Step 4: Detect "Already Responded" Status

Check if PR author already responded to comments:

# Get PR author
AUTHOR=$(gh pr view ${PR_NUMBER} --json author -q .author.login)

# For each comment thread, detect response status
jq --arg author "$AUTHOR" '
  # Group by original comment (comments with in_reply_to_id = null)
  group_by(select(.in_reply_to_id == null) | .id) |
  map({
    comment_id: .[0].id,
    original_comment: .[0].body,
    reviewer: .[0].user.login,
    has_author_response: (map(select(.user.login == $author)) | length > 0),
    is_resolved: (.[0].resolved // false)
  })
' /tmp/review-comments.json

Status indicators:

  • ⚠️ Unresolved: No response from PR author → HIGH PRIORITY

    • Reviewer waiting for feedback
    • Issue not acknowledged
  • 💬 Responded: PR author replied but not marked resolved → MEDIUM PRIORITY

    • Author acknowledged issue
    • May be work-in-progress
    • Lower priority than unresolved
  • ✅ Resolved: Thread marked resolved → SKIP

    • Issue already addressed
    • Verified by reviewer
    • No action needed

Example:

Comment 1 (auth.go:45):
  Reviewer: "Missing auth check"
  Status: ⚠️  UNRESOLVED (no author response)
  Priority: HIGH - Fix first

Comment 2 (handler.go:23):
  Reviewer: "Need input validation"
  Author: "Good catch, will fix"
  Status: 💬 RESPONDED (not yet resolved)
  Priority: MEDIUM - Author working on it

Comment 3 (login.go:67):
  Reviewer: "Typo in comment"
  Author: "Fixed"
  Status: ✅ RESOLVED
  Priority: SKIP - Already done

Step 5: Identify Actionable Items

From comment threads (after filtering bots and resolved threads):

  • First: Filter out resolved threads (resolved: true in API response)
  • Second: Filter out bot comments (see Step 3)
  • Third: Check response status (see Step 4)
  • Keywords: "should", "must", "need to", "please", "concern", "issue", "bug", "leak"
  • Prioritize unresolved threads (⚠️) over responded threads (💬)
  • Blocking issues (author hasn't responded) are highest priority

Resolved thread handling:

# Skip resolved threads - they're already addressed
ACTIONABLE=$(jq -r 'map(select(.resolved != true))' /tmp/review-comments.json)

Step 6: Report Findings

Review Analysis for PR #3875:

Review Summaries:
  - reviewer1: CHANGES_REQUESTED
  - reviewer2: APPROVED

Review Comment Threads (2 critical):
  1. [CRITICAL] core/storage/tenant.go:123
     "Tenant cleanup loop uses for err != nil, which will skip iteration
      when the first iter.Next() succeeds (err == nil).

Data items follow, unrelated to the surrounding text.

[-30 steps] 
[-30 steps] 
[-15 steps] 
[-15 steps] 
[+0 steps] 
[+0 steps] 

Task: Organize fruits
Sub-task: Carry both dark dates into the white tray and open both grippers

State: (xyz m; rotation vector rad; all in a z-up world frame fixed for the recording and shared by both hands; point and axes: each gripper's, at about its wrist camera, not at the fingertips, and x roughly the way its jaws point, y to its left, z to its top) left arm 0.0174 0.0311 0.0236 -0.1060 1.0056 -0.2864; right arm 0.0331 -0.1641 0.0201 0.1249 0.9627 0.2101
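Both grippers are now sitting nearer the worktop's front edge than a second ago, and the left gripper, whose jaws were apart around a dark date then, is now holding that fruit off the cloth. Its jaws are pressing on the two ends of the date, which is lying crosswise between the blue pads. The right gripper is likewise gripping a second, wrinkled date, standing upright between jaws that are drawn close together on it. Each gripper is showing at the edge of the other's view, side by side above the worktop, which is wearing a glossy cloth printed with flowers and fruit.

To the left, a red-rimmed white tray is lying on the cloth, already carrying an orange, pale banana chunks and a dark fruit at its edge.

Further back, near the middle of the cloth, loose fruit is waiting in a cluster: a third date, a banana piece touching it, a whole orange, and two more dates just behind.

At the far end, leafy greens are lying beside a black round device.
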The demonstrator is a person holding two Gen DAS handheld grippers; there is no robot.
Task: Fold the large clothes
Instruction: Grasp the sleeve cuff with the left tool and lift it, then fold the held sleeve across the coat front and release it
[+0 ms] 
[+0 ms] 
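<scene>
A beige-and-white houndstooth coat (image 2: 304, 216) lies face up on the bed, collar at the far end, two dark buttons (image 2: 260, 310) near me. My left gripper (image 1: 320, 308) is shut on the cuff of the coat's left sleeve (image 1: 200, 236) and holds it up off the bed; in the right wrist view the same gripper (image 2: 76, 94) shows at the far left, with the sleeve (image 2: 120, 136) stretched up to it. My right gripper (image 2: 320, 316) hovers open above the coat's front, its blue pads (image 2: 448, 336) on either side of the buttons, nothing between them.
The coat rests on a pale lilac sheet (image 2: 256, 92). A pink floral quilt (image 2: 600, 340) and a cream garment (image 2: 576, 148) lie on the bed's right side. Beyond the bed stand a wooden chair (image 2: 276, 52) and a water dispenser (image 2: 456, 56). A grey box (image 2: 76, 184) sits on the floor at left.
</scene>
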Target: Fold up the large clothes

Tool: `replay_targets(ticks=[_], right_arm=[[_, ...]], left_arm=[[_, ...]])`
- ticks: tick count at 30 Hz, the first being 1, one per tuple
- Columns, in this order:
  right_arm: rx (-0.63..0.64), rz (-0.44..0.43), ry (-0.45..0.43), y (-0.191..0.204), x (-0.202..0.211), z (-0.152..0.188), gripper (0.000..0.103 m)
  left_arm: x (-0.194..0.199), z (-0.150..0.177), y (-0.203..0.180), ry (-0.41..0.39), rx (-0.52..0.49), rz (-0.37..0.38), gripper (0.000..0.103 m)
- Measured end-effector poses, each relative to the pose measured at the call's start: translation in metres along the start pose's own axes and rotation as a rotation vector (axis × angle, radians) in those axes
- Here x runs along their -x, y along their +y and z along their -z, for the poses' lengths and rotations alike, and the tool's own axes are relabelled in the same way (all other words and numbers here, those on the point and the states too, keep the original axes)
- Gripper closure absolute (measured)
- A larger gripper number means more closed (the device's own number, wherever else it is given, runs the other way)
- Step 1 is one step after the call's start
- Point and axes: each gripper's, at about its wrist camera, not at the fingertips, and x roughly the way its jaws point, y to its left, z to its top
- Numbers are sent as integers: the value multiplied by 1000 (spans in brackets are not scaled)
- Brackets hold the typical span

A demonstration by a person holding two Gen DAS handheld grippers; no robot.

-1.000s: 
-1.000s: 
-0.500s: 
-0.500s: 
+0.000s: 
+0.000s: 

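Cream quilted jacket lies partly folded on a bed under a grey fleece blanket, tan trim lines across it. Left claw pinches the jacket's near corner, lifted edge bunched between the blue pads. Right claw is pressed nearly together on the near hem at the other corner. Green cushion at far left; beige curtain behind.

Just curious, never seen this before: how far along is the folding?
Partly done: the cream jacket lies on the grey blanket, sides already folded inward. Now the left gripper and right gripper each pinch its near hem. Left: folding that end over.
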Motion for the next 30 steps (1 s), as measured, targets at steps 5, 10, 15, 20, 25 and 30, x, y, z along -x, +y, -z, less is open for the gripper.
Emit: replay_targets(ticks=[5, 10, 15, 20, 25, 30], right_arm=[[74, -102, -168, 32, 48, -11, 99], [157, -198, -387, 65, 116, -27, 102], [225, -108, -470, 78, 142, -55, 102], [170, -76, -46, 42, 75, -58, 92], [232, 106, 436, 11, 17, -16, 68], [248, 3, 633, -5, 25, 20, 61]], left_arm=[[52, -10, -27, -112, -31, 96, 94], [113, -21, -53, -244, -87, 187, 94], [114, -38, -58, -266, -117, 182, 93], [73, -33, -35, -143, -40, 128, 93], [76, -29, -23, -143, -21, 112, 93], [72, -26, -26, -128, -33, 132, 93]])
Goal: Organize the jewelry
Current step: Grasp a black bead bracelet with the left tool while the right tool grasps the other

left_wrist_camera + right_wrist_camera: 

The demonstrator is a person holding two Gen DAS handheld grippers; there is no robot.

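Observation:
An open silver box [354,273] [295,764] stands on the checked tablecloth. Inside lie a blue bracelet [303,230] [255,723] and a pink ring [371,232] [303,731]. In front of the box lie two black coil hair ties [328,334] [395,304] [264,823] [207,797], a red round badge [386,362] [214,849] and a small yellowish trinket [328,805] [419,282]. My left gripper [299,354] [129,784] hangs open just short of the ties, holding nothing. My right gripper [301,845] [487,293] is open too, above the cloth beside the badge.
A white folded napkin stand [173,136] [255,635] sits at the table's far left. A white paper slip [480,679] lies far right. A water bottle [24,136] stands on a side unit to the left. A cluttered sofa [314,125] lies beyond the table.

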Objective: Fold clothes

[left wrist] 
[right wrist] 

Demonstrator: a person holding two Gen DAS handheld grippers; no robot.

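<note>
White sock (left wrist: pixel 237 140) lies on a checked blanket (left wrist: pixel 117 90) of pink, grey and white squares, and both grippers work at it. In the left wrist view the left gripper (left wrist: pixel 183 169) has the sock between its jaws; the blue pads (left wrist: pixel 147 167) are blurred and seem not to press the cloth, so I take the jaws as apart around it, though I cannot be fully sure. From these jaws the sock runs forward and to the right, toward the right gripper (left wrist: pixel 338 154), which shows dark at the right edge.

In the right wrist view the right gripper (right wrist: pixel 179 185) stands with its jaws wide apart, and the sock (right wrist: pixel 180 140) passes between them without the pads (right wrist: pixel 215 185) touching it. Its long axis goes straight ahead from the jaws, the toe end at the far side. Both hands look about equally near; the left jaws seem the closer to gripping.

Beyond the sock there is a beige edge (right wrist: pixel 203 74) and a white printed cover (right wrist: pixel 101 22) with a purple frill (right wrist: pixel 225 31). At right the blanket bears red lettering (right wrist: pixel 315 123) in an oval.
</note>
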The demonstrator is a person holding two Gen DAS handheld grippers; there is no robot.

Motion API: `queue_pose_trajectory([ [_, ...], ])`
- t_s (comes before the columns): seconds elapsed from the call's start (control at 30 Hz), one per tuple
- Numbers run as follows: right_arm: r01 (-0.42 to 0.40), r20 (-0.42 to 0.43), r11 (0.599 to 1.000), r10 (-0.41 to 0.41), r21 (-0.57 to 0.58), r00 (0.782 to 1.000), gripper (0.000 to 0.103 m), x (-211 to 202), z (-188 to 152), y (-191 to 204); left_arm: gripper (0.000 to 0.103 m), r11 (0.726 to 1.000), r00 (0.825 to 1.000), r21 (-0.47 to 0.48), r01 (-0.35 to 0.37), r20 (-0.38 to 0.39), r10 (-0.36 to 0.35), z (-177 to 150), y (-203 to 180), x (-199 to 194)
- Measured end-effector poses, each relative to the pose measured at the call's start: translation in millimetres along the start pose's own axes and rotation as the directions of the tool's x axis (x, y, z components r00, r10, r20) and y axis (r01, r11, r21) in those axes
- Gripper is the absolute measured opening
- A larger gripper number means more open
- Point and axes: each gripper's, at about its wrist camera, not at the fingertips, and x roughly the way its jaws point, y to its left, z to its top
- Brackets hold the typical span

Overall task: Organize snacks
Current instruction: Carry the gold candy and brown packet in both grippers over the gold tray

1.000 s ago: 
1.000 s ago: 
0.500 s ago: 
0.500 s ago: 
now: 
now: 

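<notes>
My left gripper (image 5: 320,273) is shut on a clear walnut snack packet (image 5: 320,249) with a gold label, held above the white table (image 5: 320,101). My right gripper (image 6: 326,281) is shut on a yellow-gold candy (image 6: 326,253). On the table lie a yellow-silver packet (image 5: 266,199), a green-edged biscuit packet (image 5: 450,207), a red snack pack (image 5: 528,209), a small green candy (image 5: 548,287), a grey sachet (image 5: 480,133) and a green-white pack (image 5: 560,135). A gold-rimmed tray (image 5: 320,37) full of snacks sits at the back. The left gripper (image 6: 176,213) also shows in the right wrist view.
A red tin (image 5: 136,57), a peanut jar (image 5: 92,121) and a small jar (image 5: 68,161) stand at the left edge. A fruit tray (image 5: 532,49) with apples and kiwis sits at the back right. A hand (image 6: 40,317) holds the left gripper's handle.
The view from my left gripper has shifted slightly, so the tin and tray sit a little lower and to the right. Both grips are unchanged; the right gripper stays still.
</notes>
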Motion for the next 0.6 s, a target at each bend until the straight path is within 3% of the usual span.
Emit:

This prevents
      deleting created tenants and can leak test data across runs."
     Status: UNRESOLVED
     Severity: CRITICAL (data leak)

  2. [HIGH] api/auth.go:45
     "Missing rate limiting on login endpoint"
     Status: UNRESOLVED
     Severity: HIGH (security)

Recommendation: Fix both critical issues before merge

Enforcement Rules

Rule 1: MUST fetch BOTH endpoints

# BLOCKING CHECK
if [ ! -f /tmp/reviews-summary.json ]; then
  echo "❌ FATAL: Review summaries not fetched"
  exit 1
fi

if [ ! -f /tmp/review-comments.json ]; then
  echo "❌ FATAL: Review comment threads not fetched"
  exit 1
fi

Rule 2: MUST filter out bot comments

# Bot filtering - exclude automated comments
BOT_USERS='["copilot-pull-request-reviewer","blacksmith-sh","dependabot","dependabot[bot]","github-actions[bot]"]'

HUMAN_COMMENTS=$(jq --argjson bots "$BOT_USERS" \
  'map(select(.user.login as $user | $bots | index($user) | not))' \
  /tmp/review-comments.json)

if [ "$(echo "$HUMAN_COMMENTS" | jq 'length')" -eq 0 ]; then
  echo "ℹ️  No human review comments (only bot comments found)"
else
  echo "✅ Found $(echo "$HUMAN_COMMENTS" | jq 'length') human review comments"
fi

Rule 3: MUST parse comment threads for specific feedback

# Don't just check if reviews exist - extract actual comments
# Use human comments only (after bot filtering)
ACTIONABLE=$(echo "$HUMAN_COMMENTS" | jq -r '.[] | select(.body | test("should|must|need|concern|issue|bug|leak"; "i")) | .body')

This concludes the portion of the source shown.